Although Republicans show fissures, local Democrats have warned that both sides are championing radical policies. The border and illegal immigration are issues present on both spectrums of the right. At the Prescott Valley rally, Trump said immigrants “poison” his country. Earlier, Kari Lake described what her first day as governor would be like: “I will declare an invasion on the southern border, I will send the National Guard to prevent people from crossing and we are going to blow up the drug tunnels regardless of whether there are people in them. The drones used by drug traffickers? We’re going to shoot them. And most importantly, we are going to finish the wall,” she said to a standing ovation from thousands in attendance.

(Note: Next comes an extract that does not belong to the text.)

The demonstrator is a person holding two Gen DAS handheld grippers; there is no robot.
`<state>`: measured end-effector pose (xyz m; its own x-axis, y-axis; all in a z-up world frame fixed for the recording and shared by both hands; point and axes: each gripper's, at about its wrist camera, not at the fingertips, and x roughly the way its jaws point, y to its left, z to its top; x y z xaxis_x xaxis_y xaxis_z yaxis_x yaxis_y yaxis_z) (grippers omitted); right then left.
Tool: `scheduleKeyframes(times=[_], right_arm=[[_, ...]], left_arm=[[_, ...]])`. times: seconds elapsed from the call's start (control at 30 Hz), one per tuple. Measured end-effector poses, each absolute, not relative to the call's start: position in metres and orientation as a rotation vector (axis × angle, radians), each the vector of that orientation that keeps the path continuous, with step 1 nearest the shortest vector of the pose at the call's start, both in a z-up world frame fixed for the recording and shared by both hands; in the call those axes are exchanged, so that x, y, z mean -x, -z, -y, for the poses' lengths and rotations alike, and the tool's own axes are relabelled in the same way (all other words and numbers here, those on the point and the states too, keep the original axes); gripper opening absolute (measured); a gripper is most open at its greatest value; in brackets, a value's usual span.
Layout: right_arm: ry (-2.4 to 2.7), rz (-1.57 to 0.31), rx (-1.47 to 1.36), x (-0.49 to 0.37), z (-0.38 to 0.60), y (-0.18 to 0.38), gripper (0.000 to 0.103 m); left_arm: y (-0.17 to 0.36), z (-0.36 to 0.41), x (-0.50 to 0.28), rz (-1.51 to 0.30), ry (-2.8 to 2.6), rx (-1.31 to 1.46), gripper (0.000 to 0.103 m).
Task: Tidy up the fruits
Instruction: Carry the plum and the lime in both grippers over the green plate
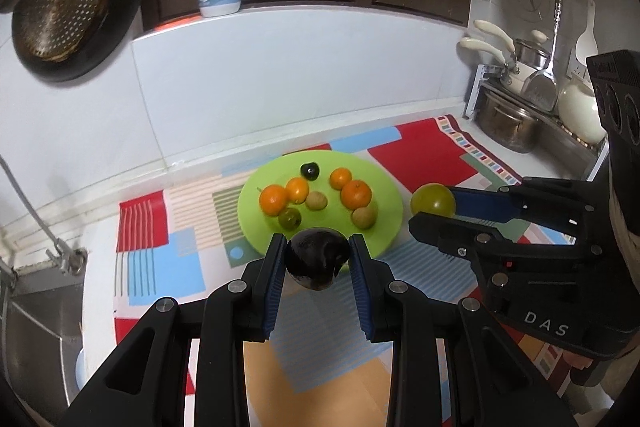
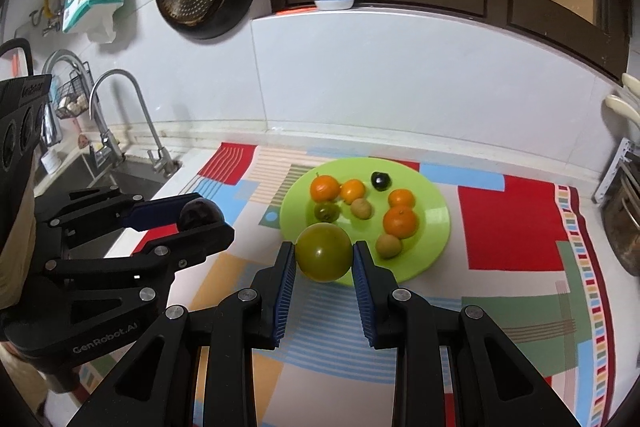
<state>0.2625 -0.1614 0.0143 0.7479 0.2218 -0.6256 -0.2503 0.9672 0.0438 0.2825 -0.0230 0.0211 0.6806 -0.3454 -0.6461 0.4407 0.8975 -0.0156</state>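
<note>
The left gripper (image 1: 317,259) pinches a dark purple round fruit (image 1: 317,258) between its fingertips; the right gripper (image 2: 324,259) pinches a green round fruit (image 2: 324,257), near the lime-green plate (image 2: 436,219).

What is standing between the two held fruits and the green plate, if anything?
Nothing visible blocks either path. The left gripper holds a dark fruit just before the near rim of the green plate; the right gripper holds a green fruit there too. Small fruits fill the plate's middle; its near edge is bare.

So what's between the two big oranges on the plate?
On the green plate, two fruits lie between the left orange and right orange: a smaller orange and a tan fruit. The right wrist view shows it best.
</note>
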Motion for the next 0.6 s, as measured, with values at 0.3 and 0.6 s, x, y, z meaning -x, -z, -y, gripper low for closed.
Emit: scheduleKeyframes(times=[0.3, 0.6], right_arm=[[-0.249, -0.683, 0.024, -0.283, 0.176, -0.016, 0.03], [-0.249, -0.722, 0.007, -0.316, 0.186, -0.002, 0.03]], left_arm=[[-0.018, 0.037, -0.308, -0.709, 0.473, -0.137, 0.031], [0.0, 0.047, -0.34, -0.736, 0.49, -0.143, 0.031]])
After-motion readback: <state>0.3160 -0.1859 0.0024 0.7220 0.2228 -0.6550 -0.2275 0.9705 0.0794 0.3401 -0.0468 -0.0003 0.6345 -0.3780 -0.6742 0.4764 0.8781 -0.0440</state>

Hours earlier, Pence had questioned the conservative credentials of the Trump candidate. “I’m happy to welcome converts to the party, but Republicans don’t need a governor who supported Barack Obama and Hillary Clinton. They need someone who has supported the right from Reagan to Donald Trump,” the former vice president told about 350 people. Lake has called Pence a “liar” for his alleged endorsement of the former secretary of state. “I thought he was an honorable man. That woman is disgusting and she should be in prison,” he stated. During his speech, he called Biden an “illegitimate” president. And he charged: “The corrupt media wants us to believe that this guy won 81 million votes. Okeeee…”.

Trump put more than 150 kilometers of land between him and whoever was his collaborator. Prescott was accompanied by his traveling troop of stalwarts. Among them, Mike Lindell, owner of a pillow factory, who continues to argue that electoral fraud derailed Trump’s second presidency. Another of the night’s speakers was Blake Masters, the candidate that Trump supports for the Senate. Masters, a 35-year-old financier pushed by far-right tech tycoon Peter Thiel. He has donated more than 13 million dollars of his fortune, to take his disciple to Congress, to the place that astronaut Mark Kelly, of the Democratic Party, now occupies.

The inclusion of Masters in the Trump camp makes it difficult to explain the group’s consistency, even for some of his supporters. Trumpism has charged against the big technology companies, whom they consider their enemies. This has made Masters and Thiel, father of Pay Pal and one of the great figures of Silicon Valley, receive friendly fire. A speaker on stage should have asked Trump supporters “not to attack the people who are in the trenches.” “If they attack them, they are attacking Donald Trump,” he clarified. The Senate candidate, leader in the polls heading into the primaries, proposed on stage to “go on the offensive” and close the border with Mexico and promote a law in Washington so that the Chinese cannot buy land in the US countryside. On the way out, he launched three messages to agitate the most radical of the movement: impeach Biden, for the Secretary of Homeland Security Alejandro Mayorkas for the control of the border and put Anthony Fauci on trial for managing the pandemic.